By KENT M. MOORE
Straight-ticket voting offers convenience to voters who prefer to vote for all candidates in a particular political party. It greatly reduces the time spent in the polling booth and helps contribute to faster moving lines. It permits citizens to vote the way we want to vote.
Texas Rep. Ron Simmons wants to eliminate straight-ticket voting because he believes voters are not educated enough about the issues and the candidates. In his column, he offered weak support for his arguments.
“When the campaign becomes about personalities and parties, the need to research and be educated on the platforms, records and issues of each candidate is obscured or overlooked entirely,” Simmons wrote.
That sounds nice, but in truth, political elections have always been about personalities and parties. Local governments do not want voters to debate issues because it divides the community. State government, with its lengthy two year cycle, is almost impossible to track. As last month’s Presidential election revealed, people use research to simply reinforce their own beliefs. They seek out sources to confirm the truth they want to believe.
Eliminating straight-ticket voting imposes a hardship on people who do not have time to study each issue. It would make it more difficult for people to make the free choice to easily vote for their party. Some people lack the capacity to study the issues. This limitation most often appears among the poor and among uneducated voters, but it applies to everyone to some degree. Straight-ticket voting offers everyone the chance to cast their vote, not just those who Republicans think are smart enough.
It is impossible to study every issue or weigh the merits of every candidate. Candidates and issues receive limited coverage by local, state and internet media. Moreover, people simply do not care about all issues. Politicians make it more difficult to learn about the issues. It is impossible to become educated when politicians avoid specific explanations. It is easier to sway someone with “Make America Great Again” than to explain exactly how that is going to occur.
Simmons then argues that Texas should join 41 other states in eliminating straight-ticket voting. Actually, following the lead of 41 other states is like following the Pied Piper. You might like the tune, but you won’t like the ending. It is far better to measure the reasonableness of every issue instead of jumping off a bridge because others did. Twenty-eight states have legalized medical marijuana. Is Simmons suggesting that Texas should join those 28 states?
Simmons wondered how many people knew that his opponent was a Socialist. Worst case, one Socialist in the House would bring diversity of thought. No harm done there. Having a House full of Republicans, and a Senate full of Republicans, and a Republican governor, and Republicans in the Executive, Judicial and Legislative branches of national government is a disaster. Why isn’t Ron worried about that?
Simmons wants us to eliminate straight-ticket voting because he didn’t like his opponent. That is a terrible argument. Ron Simmons won his race 34,123 votes to 26,493 with 76% of precincts reporting. Would straight-ticket voting have affected that race? How many people voted straight-ticket? We don’t know. How many straight-ticket votes did Ron receive? He didn’t tell us.

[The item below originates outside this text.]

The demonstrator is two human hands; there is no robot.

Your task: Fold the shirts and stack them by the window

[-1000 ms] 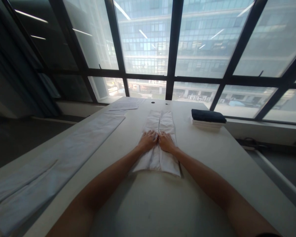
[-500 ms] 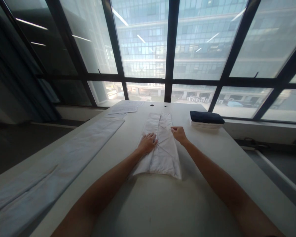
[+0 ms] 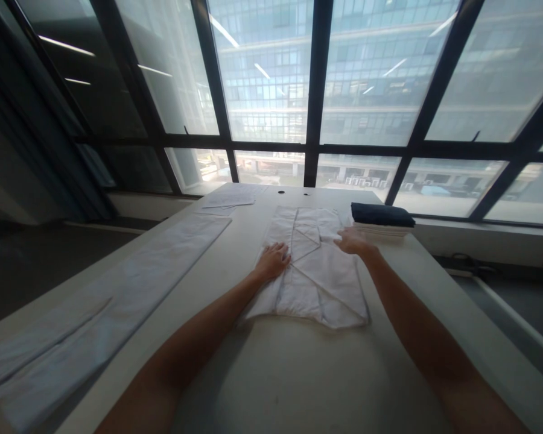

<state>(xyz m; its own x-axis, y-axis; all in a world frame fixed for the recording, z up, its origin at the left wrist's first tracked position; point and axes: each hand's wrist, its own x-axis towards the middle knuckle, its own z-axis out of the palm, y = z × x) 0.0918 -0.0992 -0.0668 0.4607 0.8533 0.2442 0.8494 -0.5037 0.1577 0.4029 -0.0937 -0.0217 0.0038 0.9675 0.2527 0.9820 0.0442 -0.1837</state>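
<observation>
In front of me a white cloth garment with creases and seam lines lies spread on the white table. My left hand rests flat on its left part, fingers stretched out. Over at the garment's upper right edge, my right hand has its fingers closed on the fabric. The fingertips there are slightly blurred. A slanting fold runs across the garment's right part down to its lower right corner.
A long folded white cloth covers the table's left side. Behind it lie white sheets. At the right edge, a dark folded cloth tops a pale stack. Tall windows stand beyond the table.
My right hand has moved to the right with the garment's edge, and the garment now spreads wider, showing more folds. My left hand has stayed in place on it.
</observation>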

He admits his bias in this matter. “I am confident that many votes were cast down ballot with little or no education by the voter.” He offers no research or proof that straight-ticket voting adversely affects the outcome of a race. He won though. Straight-ticket voting worked in his favor! He presumes to know how educated voters are. He offers his opinion, which is easily offset by a counter-opinion. Representative Ron Simmons has not made good arguments to support his proposal.
Ron Simmons wants us to care more about the issues instead of just focusing on the more popular candidates. I agree. He wants candidates to be required to “get out their message” and prevent them from benefiting from relying on their association with a political party. Unlike Ron Simmons, I live in the real world. Political parties exist because they are necessary and beneficial.
Candidates who are under-funded, who lack the means to “get out their message,” are going to lose to wealthy Republican candidates who often receive campaign contributions solely because of their association with the Republican Party. Do you see the hypocrisy here? He wants to rely on his opinion, but he wants us to become educated. He wants to retain his political association – but make it more difficult for the underdog to compete.
What this issue comes down to is this: Republicans want to tell Democrats how to vote, and they especially want to make it more difficult for Republicans to lose. It’s all about making the process of democracy more difficult for people who are not Republicans.
Simmons arguments are too idealistic and simply aren’t practical. People do not select candidates based on an educated understanding of the issues. If they did, they would never elect a Republican!
Simmons introduced a bill to eliminate straight-ticket voting once before and it died in committee. Not to be dissuaded, he has filed yet another bill for the upcoming 85th legislative session. What part of “No” confuses Ron Simmons? Take the time to contact him and let him know that we do not need Republicans to make it more difficult for citizens to vote the way we want to vote.